Your Monthly Market Newsletter, NOVEMBER 2025

November 26, 2025

The U.S. stock market had a historically strong month in October, with the S&P 500 gaining 2.3%, the Nasdaq jumping 4.7%, and the Dow advancing 2.5%. This solid performance is partially the result of high corporate earnings, specifically from tech giants, and the news of US-China trade tensions. It is important to note that there was a dip mid-month due to the trade war concerns; however, the market recovered by the end of the month.

A majority of S&P 500 companies beat Wall Street’s third quarter earnings expectations, helping to boost market sentiment. Despite the overall positive trend, the U.S. federal government shutdown has delayed some data releases, complicating forecasting and policy expectations for the Federal Reserve.

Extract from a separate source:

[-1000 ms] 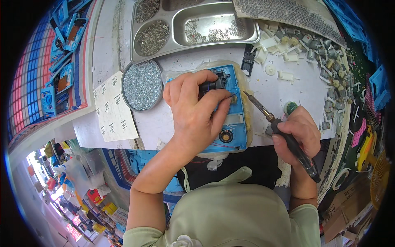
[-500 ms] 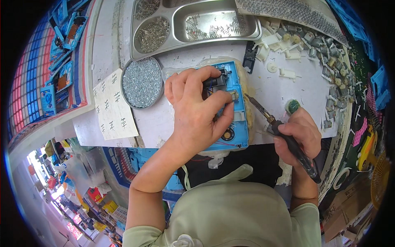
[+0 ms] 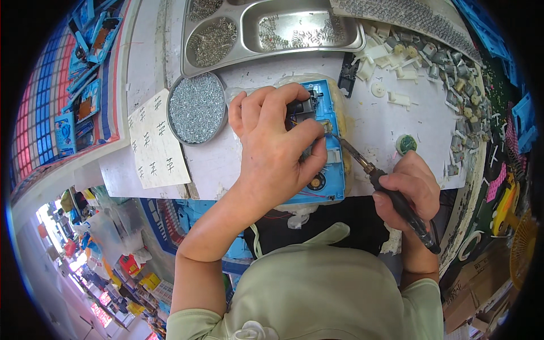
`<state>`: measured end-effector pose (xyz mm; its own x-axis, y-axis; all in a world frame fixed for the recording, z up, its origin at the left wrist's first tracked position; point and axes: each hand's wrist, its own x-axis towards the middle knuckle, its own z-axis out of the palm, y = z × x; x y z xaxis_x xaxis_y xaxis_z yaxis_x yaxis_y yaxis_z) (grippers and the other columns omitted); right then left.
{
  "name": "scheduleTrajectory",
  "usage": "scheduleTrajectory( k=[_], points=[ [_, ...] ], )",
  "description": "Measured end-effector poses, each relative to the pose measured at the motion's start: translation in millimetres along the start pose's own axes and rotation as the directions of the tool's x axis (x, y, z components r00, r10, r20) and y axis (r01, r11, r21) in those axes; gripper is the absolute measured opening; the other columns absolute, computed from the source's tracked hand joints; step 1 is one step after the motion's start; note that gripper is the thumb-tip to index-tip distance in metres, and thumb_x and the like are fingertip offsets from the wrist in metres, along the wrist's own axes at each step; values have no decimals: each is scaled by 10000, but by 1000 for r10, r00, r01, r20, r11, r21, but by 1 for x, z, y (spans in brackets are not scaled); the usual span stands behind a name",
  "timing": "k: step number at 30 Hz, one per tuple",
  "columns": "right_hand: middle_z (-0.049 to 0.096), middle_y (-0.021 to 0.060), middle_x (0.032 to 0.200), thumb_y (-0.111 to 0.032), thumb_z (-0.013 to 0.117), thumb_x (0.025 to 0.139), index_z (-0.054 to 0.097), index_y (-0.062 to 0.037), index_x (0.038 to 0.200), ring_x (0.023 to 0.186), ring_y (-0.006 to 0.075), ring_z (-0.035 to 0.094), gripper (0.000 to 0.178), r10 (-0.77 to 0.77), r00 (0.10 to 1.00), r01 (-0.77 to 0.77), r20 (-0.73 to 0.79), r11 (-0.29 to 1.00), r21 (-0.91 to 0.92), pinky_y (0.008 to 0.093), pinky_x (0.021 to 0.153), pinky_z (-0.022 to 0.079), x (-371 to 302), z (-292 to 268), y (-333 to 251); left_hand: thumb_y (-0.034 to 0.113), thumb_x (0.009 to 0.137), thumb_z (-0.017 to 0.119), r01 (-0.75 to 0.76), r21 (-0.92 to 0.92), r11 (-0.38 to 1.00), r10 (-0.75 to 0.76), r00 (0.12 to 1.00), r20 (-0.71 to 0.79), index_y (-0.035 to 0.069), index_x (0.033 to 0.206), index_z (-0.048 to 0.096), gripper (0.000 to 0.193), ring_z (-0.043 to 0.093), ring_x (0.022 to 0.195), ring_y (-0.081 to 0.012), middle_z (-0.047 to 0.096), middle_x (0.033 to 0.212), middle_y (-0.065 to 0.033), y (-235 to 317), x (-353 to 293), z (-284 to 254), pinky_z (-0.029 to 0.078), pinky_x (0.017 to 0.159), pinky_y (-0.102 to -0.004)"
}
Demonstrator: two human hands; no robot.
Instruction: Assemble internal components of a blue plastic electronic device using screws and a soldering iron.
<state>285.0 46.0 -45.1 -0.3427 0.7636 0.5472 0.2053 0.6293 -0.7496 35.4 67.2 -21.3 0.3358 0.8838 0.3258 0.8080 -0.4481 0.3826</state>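
Note:
A blue plastic casing [image 3: 334, 184] lies on a padded, plastic-wrapped block [image 3: 343, 113] at the table's near edge. My left hand [image 3: 275, 141] is closed over it, the upper fingers on a black block-shaped part [image 3: 301, 106] inside, thumb and index bent together beside thin wires; what the fingertips pinch is hidden. A round speaker-like part [image 3: 317, 181] sits low in the casing. My right hand [image 3: 416, 184] is wrapped round the black handle of a soldering iron [image 3: 403, 208]. Its tip reaches the casing's right side, close to a small metal part near my left fingertips.
A round dish of small screws [image 3: 197, 107] stands left, by a paper with handwriting [image 3: 170, 180]. A steel tray [image 3: 283, 55] of springs lies behind. White plastic pieces and small motors [image 3: 459, 90] heap at right, near a small green-topped round object [image 3: 406, 144].
The soldering iron's tip has moved slightly left and down, from just off the casing's right edge onto the casing. My left hand keeps its grip. The whole view has shifted slightly.

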Motion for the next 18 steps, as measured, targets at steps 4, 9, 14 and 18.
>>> scheduleTrajectory(
  k=[4,9,14,18],
  points=[
    [608,44,693,-27,813,715,684,-32,987,554,212,498,301,-5,1000,5,2,1000,4,322,505,371,0,2,0,168,655,777,1,2,1000,-1,1000,0,148,796,720,154,490,1115,-331,580,1217,-100,1,1,0,312,973,-475],
    [598,38,684,-28,811,724,684,-31,990,551,209,496,296,-3,1000,3,5,1000,8,320,507,370,1,4,2,164,646,775,4,3,1000,-4,1000,8,147,794,714,161,495,1107,-332,582,1215,-95,1,2,0,316,969,-476],
    [581,38,672,-31,812,726,683,-30,985,547,209,492,290,0,1000,0,-4,1000,12,321,505,364,2,5,2,159,642,773,6,4,1000,-6,1000,8,145,790,710,161,496,1101,-331,585,1207,-92,2,2,-1,319,967,-477],
    [570,41,661,-35,814,723,683,-26,971,539,215,481,281,7,1000,-7,2,1000,9,324,500,353,0,3,3,156,643,771,11,2,1000,-11,1000,4,144,786,710,156,498,1096,-330,587,1201,-93,2,2,-1,320,966,-476]
  ],
)
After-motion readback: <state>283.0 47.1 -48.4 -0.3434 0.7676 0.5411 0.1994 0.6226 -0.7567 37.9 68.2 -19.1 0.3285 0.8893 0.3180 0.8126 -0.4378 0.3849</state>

As the year winds down, now is an ideal time to work on tax planning. If you’re looking for advice or guidance in reviewing your current tax situation, please reach out. We can help cover important topics such as retirement contributions, harvesting tax losses, charitable giving, and more. Contact our office today to schedule some time. We’re here to help support your financial success!

Stocks

October brought more treats than tricks, with equity markets finishing broadly positive for the month, driven by strong corporate earnings, predominantly from large technology companies. The government shutdown announced on October 1, proved to be inconsequential for the broader market, which was not concerned about the shutdown reaching the second longest on record with no immediate signs of opening. As the fourth quarter continues, consumers will be finely attuned to holiday spending data to ensure that corporate profits remain high, as does investor sentiment. Markets will be on the watch for a “Santa Claus Rally” through year-end.

Sector Performance

Despite the strong month for equities, only five of the eleven sectors were positive as equity performance was limited to technology, health care, and utilities companies, which all demonstrated resilient earnings growth. Technology makes up a sizeable portion of the overall index, which allowed its outsized return to sway the index higher and offset losses elsewhere. Some interest-rate-sensitive areas of the stock market, like real estate, were hurt after investors began pricing in higher interest rates for the rest of the year and into next year. Overall, the U.S. equity market has turned around from a poor start to the year and now lies above historical averages. 

Bonds

Fixed income markets followed equity markets upwards in the month of October. The main driving force of the positive performance was a decline in interest rates set by the Federal Reserve (Fed). At the end of October, they cut interest rates 0.25%, down to a target range of 3.75% - 4.00%. When interest rates fall, bond prices tend to rise. A lower than expected inflation report also drove interest rates lower. If inflation moves downward, then the Fed will be more likely to cut interest rates. Fed Chairman Jerome Powell spoke about the importance of bringing inflation back down to the 2% level, and how more interest rate cuts for the end of the year are not guaranteed. 

Economic Update

The government shutdown has caused government-issued data, which is deemed non-essential, to come to a standstill. This has led investors to seek private data providers to extrapolate how the economy is moving. One piece of government data deemed essential was the Consumer Price Index, which is needed to determine Cost of Living Adjustments (COLA) to Social Security checks. This showed inflation coming in cooler than expected, a positive for markets, rising 3.0%, which does remain above the target rate of 2%. Private data, like ISM Manufacturing and ISM Services, showed the economy continuing to expand, but potentially at a slower rate than the previous quarter. Overall, consumer spending is estimated to remain high. Consumer sentiment remains strong headed into the final two months of the year and the economy is still on solid footing.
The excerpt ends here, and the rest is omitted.